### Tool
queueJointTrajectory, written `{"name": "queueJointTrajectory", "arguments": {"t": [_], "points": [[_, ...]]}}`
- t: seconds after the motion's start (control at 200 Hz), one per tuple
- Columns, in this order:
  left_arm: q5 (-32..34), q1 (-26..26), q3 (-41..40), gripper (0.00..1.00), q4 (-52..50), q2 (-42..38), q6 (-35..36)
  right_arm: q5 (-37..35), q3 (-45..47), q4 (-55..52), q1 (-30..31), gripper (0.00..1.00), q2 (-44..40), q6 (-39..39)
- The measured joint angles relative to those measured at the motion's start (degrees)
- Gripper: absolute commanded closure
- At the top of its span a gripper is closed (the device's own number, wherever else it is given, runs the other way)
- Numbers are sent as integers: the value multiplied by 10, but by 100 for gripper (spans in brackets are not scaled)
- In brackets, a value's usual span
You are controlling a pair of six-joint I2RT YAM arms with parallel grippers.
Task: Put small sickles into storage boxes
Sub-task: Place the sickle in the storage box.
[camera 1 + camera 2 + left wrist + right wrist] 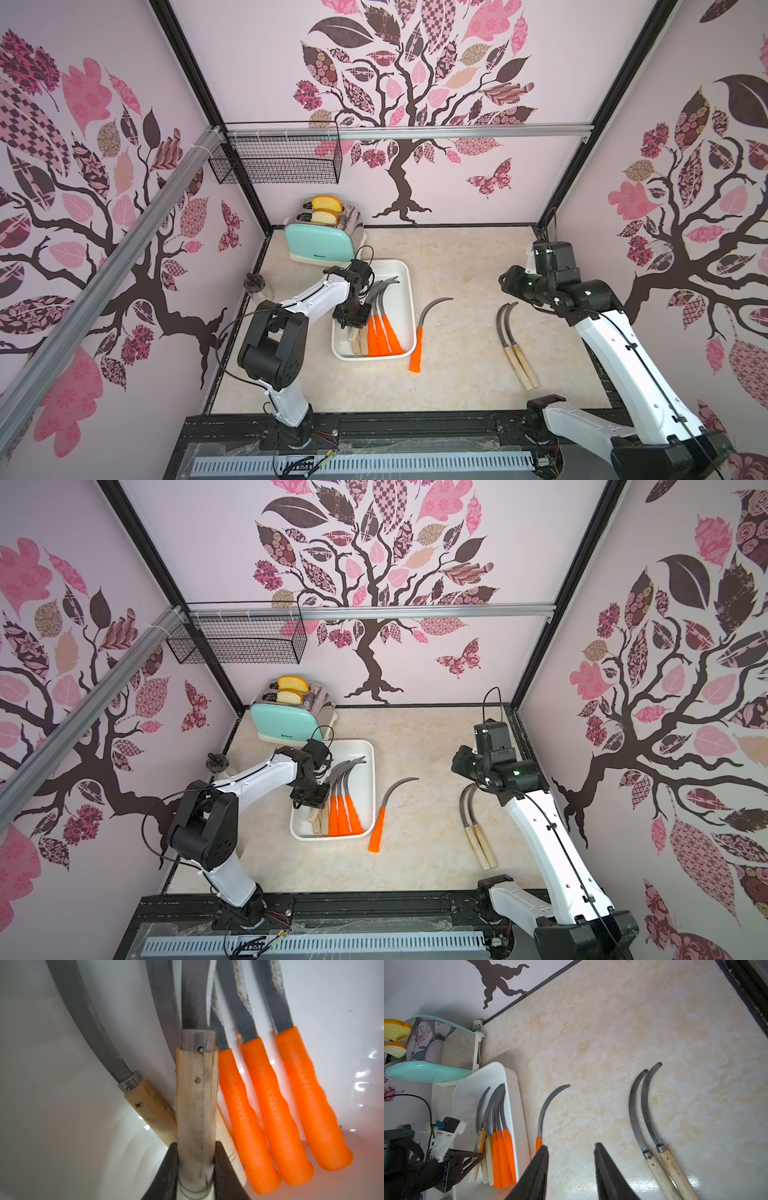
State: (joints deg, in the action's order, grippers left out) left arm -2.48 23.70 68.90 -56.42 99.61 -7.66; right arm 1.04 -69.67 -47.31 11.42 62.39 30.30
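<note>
left fingers [168, 1172] clamp pale wooden-handled grey-bladed sickle [195, 1105], lower centre | shallow white plastic tray [41, 1064]: three orange-handled sickles [276, 1115] | right fingers [535, 1174] apart, empty

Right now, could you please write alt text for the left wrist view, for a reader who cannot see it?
The left hand is shut on the handle of a wooden-handled sickle over a white tray. Three orange-handled sickles lie side by side in the tray next to it, and another wooden-handled sickle lies at its other side.
</note>
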Motion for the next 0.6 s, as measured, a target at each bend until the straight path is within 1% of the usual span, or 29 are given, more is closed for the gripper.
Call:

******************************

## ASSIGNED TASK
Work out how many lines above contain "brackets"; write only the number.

## ANSWER SPACE
2